Assignment> Restate every line of the material that follows, word for word.

Information shown>
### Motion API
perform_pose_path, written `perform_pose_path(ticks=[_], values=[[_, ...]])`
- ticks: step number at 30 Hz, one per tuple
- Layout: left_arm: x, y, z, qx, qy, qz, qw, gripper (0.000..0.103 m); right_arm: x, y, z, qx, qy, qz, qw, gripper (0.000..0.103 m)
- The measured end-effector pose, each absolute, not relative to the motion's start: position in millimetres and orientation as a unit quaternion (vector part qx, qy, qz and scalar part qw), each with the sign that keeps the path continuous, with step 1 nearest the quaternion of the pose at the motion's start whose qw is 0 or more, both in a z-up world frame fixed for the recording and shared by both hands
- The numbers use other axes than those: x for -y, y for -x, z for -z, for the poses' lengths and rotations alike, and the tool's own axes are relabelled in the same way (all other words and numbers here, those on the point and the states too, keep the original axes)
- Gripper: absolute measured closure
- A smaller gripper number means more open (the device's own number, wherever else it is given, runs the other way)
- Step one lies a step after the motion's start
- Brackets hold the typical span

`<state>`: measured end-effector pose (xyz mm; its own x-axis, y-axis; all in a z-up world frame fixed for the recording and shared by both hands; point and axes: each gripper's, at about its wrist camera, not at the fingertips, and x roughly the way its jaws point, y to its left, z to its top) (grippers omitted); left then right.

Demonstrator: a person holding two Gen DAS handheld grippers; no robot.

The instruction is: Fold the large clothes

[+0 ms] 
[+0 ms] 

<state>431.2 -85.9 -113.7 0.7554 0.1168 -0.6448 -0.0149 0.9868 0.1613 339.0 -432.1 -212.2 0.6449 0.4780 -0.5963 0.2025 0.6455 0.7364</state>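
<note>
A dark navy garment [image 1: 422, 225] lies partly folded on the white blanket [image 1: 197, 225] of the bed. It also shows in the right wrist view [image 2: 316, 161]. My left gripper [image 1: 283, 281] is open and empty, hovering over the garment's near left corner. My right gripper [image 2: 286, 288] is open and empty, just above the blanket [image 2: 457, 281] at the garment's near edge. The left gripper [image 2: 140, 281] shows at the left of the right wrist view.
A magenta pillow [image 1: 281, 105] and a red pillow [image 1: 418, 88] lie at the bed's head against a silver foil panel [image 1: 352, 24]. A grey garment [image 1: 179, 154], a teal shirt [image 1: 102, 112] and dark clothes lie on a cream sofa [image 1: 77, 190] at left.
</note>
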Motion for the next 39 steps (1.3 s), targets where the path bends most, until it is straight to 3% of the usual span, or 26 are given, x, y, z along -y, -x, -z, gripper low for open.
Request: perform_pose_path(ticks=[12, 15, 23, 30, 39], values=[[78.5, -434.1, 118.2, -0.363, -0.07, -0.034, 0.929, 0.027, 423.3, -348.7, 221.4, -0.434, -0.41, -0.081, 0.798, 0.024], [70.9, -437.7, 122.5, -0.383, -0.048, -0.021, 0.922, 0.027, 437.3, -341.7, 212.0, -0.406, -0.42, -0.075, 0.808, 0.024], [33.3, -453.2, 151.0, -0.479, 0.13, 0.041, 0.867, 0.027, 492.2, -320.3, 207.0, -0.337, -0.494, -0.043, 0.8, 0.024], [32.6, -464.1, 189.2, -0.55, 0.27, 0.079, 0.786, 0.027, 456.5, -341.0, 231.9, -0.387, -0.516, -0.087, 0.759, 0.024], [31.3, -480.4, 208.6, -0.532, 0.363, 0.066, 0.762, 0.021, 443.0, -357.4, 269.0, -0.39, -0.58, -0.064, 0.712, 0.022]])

Output for this task>
### Motion API
perform_pose_path, written `perform_pose_path(ticks=[_], values=[[_, ...]])`
- ticks: step number at 30 Hz, one per tuple
- Layout: left_arm: x, y, z, qx, qy, qz, qw, gripper (0.000..0.103 m); right_arm: x, y, z, qx, qy, qz, qw, gripper (0.000..0.103 m)
- The measured end-effector pose, each absolute, not relative to the motion's start: position in millimetres and orientation as a unit quaternion (vector part qx, qy, qz and scalar part qw), each with the sign that keeps the path continuous, with step 1 nearest the quaternion of the pose at the motion's start whose qw is 0 or more, both in a z-up world frame fixed for the recording and shared by both hands
- The numbers use other axes than those: x for -y, y for -x, z for -z, for the poses' lengths and rotations alike, and the tool's own axes are relabelled in the same way (all other words and numbers here, those on the point and the states too, keep the original axes)
- Gripper: absolute measured closure
- A smaller gripper number means more open (the device's own number, wherever else it is given, runs the other way)
- Step one lies a step after the motion's start
- Brackets hold the typical span

`<state>`: measured end-effector pose (xyz mm; its own x-axis, y-axis; all in a z-up world frame fixed for the recording and shared by both hands; point and axes: each gripper's, at about its wrist camera, not at the fingertips, and x roughly the way its jaws point, y to its left, z to its top) (grippers omitted); left then right.

Demonstrator: a person holding two Gen DAS handheld grippers; no robot.

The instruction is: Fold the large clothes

[+0 ms] 
[+0 ms] 

<state>431.2 -85.9 -113.7 0.7554 0.1168 -0.6448 -0.0149 0.9868 0.1613 339.0 -432.1 -212.2 0.6449 0.4780 -0.5963 0.2025 0.6455 0.7364</state>
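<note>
A dark navy garment [image 1: 422, 225] lies partly folded on the white blanket [image 1: 197, 225] of the bed. It also shows in the right wrist view [image 2: 316, 161]. My left gripper [image 1: 283, 281] is open and empty, hovering over the garment's near left corner. My right gripper [image 2: 286, 288] is open and empty, just above the blanket [image 2: 457, 281] at the garment's near edge. The left gripper [image 2: 140, 281] shows at the left of the right wrist view.
A magenta pillow [image 1: 281, 105] and a red pillow [image 1: 418, 88] lie at the bed's head against a silver foil panel [image 1: 352, 24]. A grey garment [image 1: 179, 154], a teal shirt [image 1: 102, 112] and dark clothes lie on a cream sofa [image 1: 77, 190] at left.
</note>
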Motion for the next 39 steps (1.3 s), targets where the path bends most, until it is straight to 3% of the usual span, or 26 are given, x, y, z along -y, -x, -z, gripper low for open.
Request: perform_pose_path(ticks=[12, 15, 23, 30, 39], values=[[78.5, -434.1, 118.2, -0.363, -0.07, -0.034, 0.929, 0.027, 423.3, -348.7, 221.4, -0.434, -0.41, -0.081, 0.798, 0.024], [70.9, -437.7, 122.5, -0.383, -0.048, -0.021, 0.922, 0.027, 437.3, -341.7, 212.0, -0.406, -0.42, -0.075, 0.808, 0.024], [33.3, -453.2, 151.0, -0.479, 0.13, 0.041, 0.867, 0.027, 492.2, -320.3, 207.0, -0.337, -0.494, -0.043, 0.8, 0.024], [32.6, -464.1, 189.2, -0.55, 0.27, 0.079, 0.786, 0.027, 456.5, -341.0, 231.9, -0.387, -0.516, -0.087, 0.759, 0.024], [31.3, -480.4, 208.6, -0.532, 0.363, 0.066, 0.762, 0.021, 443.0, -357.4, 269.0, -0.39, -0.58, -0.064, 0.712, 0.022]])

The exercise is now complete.